Overall, this paper supports a model in which the increased lifespan and heightened pathogen susceptibility observed following calcineurin inhibition result from the disruptions in the defecation motor program but through distinct pathways. A defective defecation motor program leads to intestine bloating and compromised nutrient absorption. Calorie restriction resulting from poor nutrient absorption affects lifespan, whereas increased colonization in the bloated intestine heightens pathogen susceptibility. The observation that knockdown of several other DMP-related genes also results in increased lifespan and pathogen susceptibility further reinforces the proposed model.

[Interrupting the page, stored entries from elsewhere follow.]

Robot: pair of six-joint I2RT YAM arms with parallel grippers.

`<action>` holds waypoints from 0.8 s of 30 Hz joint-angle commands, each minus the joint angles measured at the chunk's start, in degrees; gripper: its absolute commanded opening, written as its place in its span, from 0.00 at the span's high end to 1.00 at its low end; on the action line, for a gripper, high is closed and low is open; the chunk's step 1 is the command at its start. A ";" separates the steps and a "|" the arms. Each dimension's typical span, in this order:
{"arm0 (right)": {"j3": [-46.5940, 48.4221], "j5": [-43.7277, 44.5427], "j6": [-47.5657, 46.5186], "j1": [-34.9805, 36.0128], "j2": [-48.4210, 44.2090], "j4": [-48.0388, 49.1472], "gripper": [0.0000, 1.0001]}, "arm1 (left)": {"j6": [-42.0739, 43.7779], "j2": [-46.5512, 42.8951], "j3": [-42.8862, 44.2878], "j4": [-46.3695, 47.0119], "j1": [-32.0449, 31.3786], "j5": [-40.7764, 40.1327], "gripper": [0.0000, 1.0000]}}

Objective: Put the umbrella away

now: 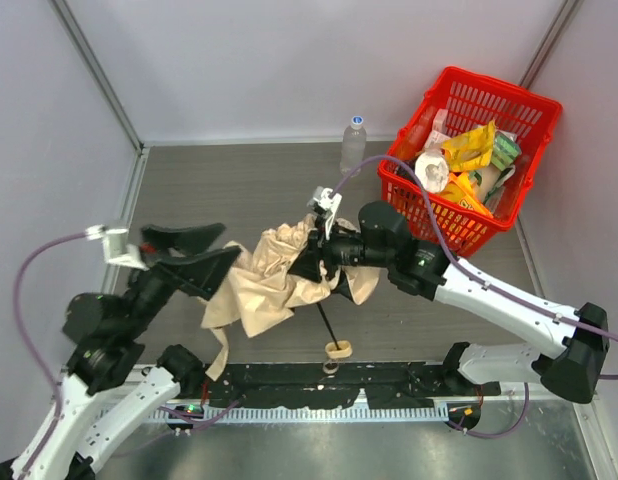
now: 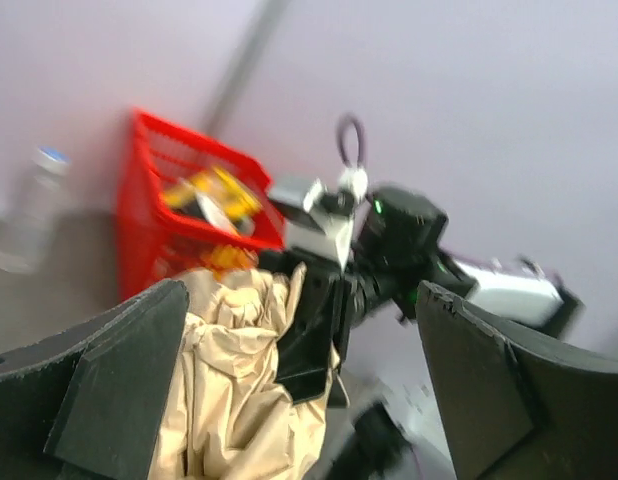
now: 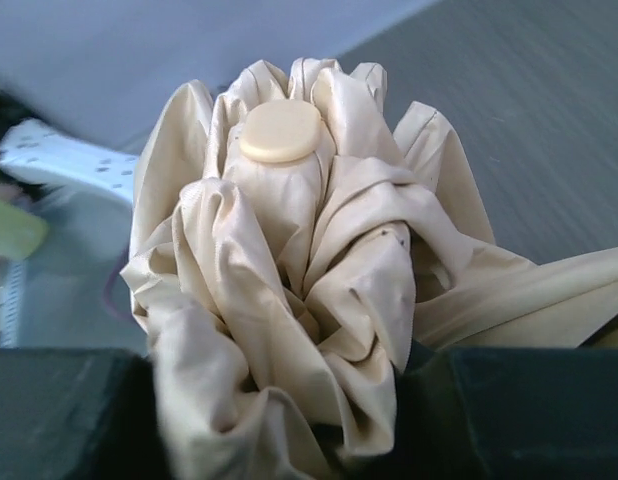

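Right gripper (image 1: pixel 324 255) is clamped on the bunched cream cloth of the umbrella (image 1: pixel 279 280), which sits over the middle of the table (image 1: pixel 239 180), between the two arms. Its thin black shaft (image 1: pixel 327 322) slants from the bundle towards the near edge and ends at the small beige handle (image 1: pixel 337 349). The round cap (image 3: pixel 281 130) at the other end faces the right wrist camera. Loose cloth spreads left to the left gripper (image 1: pixel 229 242), whose fingers stand wide apart, gripping nothing. The right arm hides where shaft meets cloth. The left wrist view is blurred. A red basket (image 1: pixel 505 86) and a bottle (image 1: pixel 354 145) stand well apart, at the far side.
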 commanded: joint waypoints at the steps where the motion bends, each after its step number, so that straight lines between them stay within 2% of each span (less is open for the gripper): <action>1: 10.10 19.01 -12.42 -3.21 -0.97 -13.52 0.99 | 12.15 -5.40 9.74 -21.10 0.26 -29.39 0.00; 3: 16.41 24.02 -16.29 -5.49 0.96 -16.86 0.99 | 13.12 -5.76 12.12 -27.08 0.26 -38.99 0.01; 4: 18.37 27.28 -18.66 -6.89 2.97 -18.69 0.99 | 14.43 -5.67 12.74 -28.41 0.26 -39.98 0.00; 8: 35.41 36.78 -29.22 -8.49 12.53 -22.40 0.99 | 14.18 -4.97 12.13 -28.17 0.26 -37.27 0.00; 10: 45.34 42.40 -36.68 -8.49 17.72 -21.36 0.99 | 13.48 -4.62 11.69 -28.43 0.17 -35.60 0.03; 13: 55.36 43.92 -52.20 -8.49 25.81 -17.59 0.99 | 11.55 -5.57 10.29 -28.34 0.26 -33.58 0.04; 16: 54.00 47.76 -68.91 -7.53 31.28 -13.45 0.99 | 9.52 -7.59 8.01 -28.25 0.26 -30.95 0.05; 19: 48.90 54.98 -75.45 -5.86 36.72 -6.44 0.99 | 8.99 -10.58 5.81 -29.30 0.26 -30.85 0.05; 23: 30.20 64.12 -82.57 -2.52 39.45 14.62 0.99 | 8.64 -15.68 3.08 -30.97 0.17 -33.75 0.05; 24: 25.90 66.83 -83.19 -1.03 40.16 16.77 0.99 | 8.47 -16.65 2.64 -31.32 0.26 -34.01 0.06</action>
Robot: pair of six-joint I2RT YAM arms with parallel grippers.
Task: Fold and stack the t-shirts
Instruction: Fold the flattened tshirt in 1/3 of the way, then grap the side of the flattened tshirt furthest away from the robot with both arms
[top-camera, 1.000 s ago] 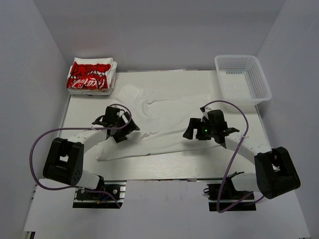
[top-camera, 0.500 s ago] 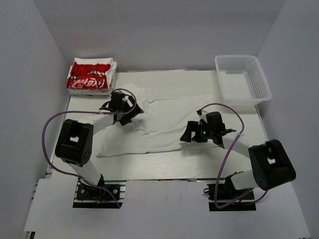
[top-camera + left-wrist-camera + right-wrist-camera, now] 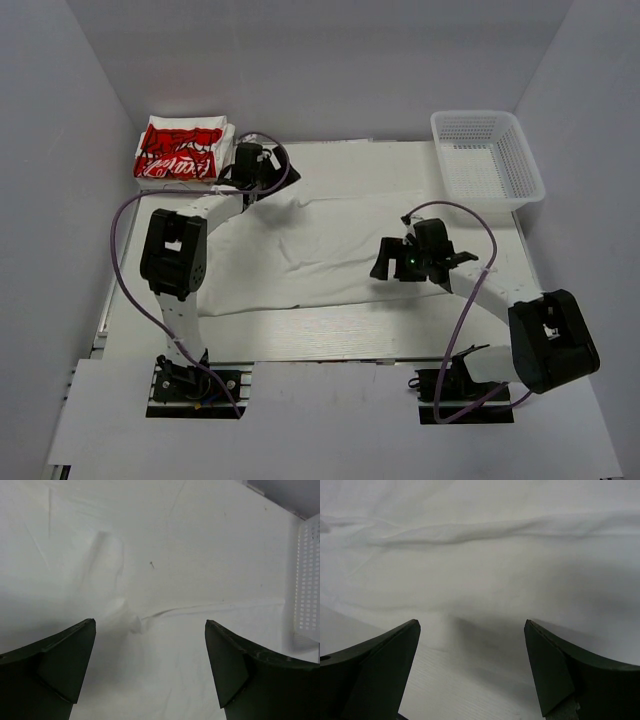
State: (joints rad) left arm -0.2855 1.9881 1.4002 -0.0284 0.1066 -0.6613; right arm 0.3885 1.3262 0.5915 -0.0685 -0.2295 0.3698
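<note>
A plain white t-shirt [image 3: 320, 245] lies spread and wrinkled across the middle of the table. It fills the left wrist view [image 3: 190, 545] and the upper part of the right wrist view [image 3: 485, 560]. A folded stack of t-shirts with a red print [image 3: 180, 152] sits at the back left corner. My left gripper [image 3: 262, 178] is open and empty over the shirt's far left corner, beside the stack; its jaws stand wide apart [image 3: 150, 625]. My right gripper [image 3: 384, 262] is open and empty at the shirt's right edge [image 3: 471, 625].
A white mesh basket [image 3: 487, 160] stands at the back right and shows at the right edge of the left wrist view [image 3: 307, 580]. Bare table [image 3: 445, 690] shows under the right gripper. Grey walls enclose the table.
My left arm has swung from the shirt's left middle to its far left corner near the red-print stack. My right gripper has shifted only slightly. Both stay open.
</note>
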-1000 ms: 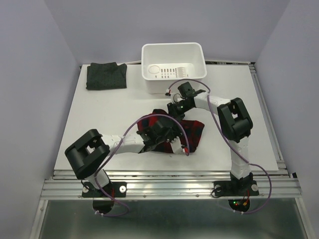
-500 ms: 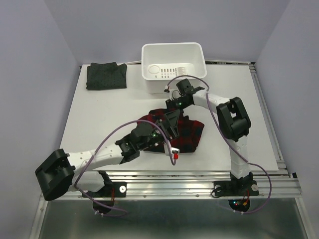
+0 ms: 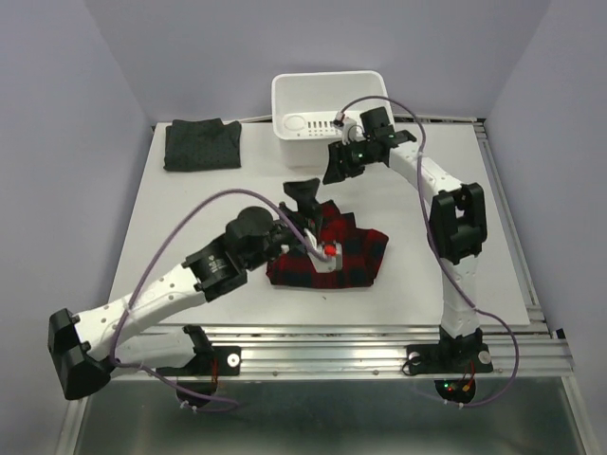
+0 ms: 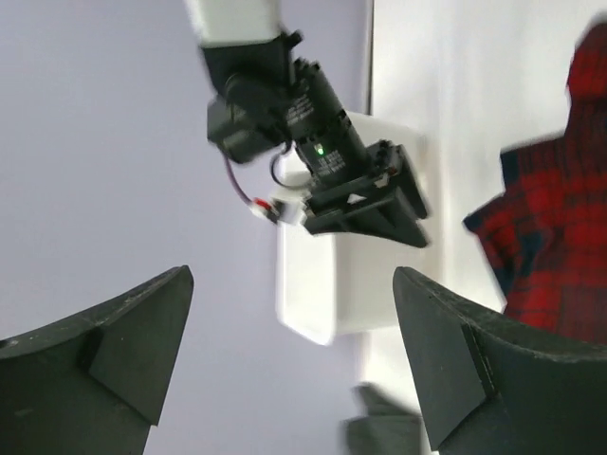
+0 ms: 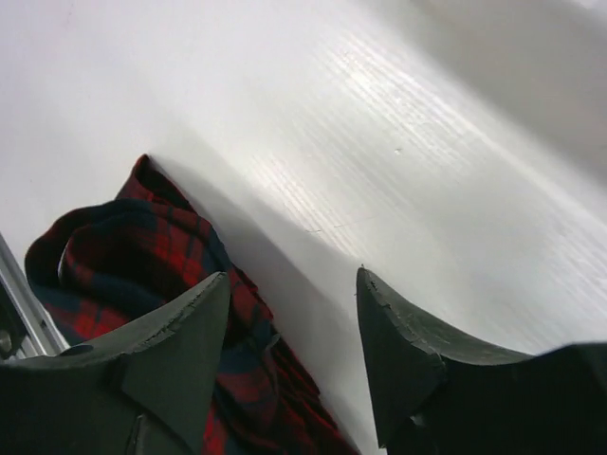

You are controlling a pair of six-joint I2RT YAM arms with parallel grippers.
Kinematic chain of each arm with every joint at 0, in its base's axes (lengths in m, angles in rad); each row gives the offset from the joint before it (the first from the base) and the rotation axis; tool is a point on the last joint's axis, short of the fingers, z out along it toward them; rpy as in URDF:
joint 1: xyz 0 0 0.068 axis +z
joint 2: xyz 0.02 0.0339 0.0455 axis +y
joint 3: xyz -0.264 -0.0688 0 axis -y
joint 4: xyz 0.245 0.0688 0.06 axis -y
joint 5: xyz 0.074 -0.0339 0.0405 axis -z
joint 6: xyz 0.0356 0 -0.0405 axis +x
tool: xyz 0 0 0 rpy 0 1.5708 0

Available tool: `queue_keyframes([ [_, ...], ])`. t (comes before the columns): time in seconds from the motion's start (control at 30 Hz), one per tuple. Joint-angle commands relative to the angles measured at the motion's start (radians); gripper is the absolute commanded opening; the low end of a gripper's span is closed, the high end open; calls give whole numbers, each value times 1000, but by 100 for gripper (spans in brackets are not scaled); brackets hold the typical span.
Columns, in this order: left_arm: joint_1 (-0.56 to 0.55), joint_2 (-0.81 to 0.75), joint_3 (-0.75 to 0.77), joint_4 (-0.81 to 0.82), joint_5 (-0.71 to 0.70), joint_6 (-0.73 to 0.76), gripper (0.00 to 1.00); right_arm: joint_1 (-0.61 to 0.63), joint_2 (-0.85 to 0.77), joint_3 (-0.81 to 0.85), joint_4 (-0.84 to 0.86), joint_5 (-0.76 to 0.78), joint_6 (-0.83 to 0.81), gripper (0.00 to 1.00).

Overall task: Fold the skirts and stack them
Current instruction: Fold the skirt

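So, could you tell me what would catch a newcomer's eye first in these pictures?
The red plaid skirt lies rumpled near the table's front middle. Both hands hover open and empty: the left hand over the skirt, the right hand by the white tub at the back. The grey skirt sits folded in the far left corner.

The plaid skirt [image 3: 360, 256] is lying crumpled at centre. The grey skirt [image 3: 202, 144] is sitting folded at ten o'clock, the white tub [image 3: 327, 95] at twelve.
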Motion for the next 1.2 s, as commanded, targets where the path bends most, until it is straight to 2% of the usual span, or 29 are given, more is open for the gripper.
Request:
queue_keyframes([
  [0.0, 106, -30, 219, -274, 45, -592, 98, -15, -103, 32, -76, -56, -100, 62],
  [0.1, 193, -23, 255, -331, 182, -833, 97, -15, -124, -11, -101, -81, -115, 61],
  [0.13, 245, -5, 273, -347, 233, -867, 94, -15, -129, -41, -102, -72, -127, 59],
  [0.17, 261, 6, 279, -376, 319, -895, 91, -15, -129, -59, -102, -65, -129, 57],
  [0.3, 310, 57, 267, -394, 448, -952, 85, -15, -129, -115, -112, -120, -113, 51],
  [0.43, 373, 164, 282, -384, 490, -995, 85, -6, -147, -189, -63, -170, -52, 50],
  [0.57, 451, 282, 336, -424, 594, -974, 86, 5, -172, -273, 14, -121, -9, 48],
  [0.63, 468, 348, 368, -437, 582, -943, 86, 14, -175, -299, 34, -110, 0, 46],
  [0.8, 477, 460, 439, -509, 620, -709, 84, 14, -178, -326, 97, -88, 71, 43],
  [0.87, 479, 544, 512, -568, 613, -672, 82, 14, -178, -324, 106, -91, 86, 41],
  [0.97, 480, 658, 609, -662, 620, -638, 79, 14, -187, -319, 109, -87, 95, 43],
  [1.17, 482, 732, 624, -631, 577, -636, 80, 14, -200, -307, 115, -96, 120, 49],
])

https://doi.org/10.7554/eLife.89572.3.sa2Author response
The following is the authors’ response to the original reviews.
We would like to thank the reviewers for their interest in our studies. In response to their comments, we have conducted additional experiments and made the necessary revisions to the manuscript. The new studies included to address the reviewers’ comments are shown in Figure 1B, 1F, Figure 2—figure supplement 1, Figure 3, Figure 3—figure supplement 1, Figure 3—figure supplement 2, Figure 3—figure supplement 3, Figure 4E, Figure 4—figure supplement 1, Figure 5, Figure 5—figure supplement 1, Figure 5—figure supplement 2D, and Figure 6. We are grateful for the critiques, which have helped us substantially improve the quality of the manuscript.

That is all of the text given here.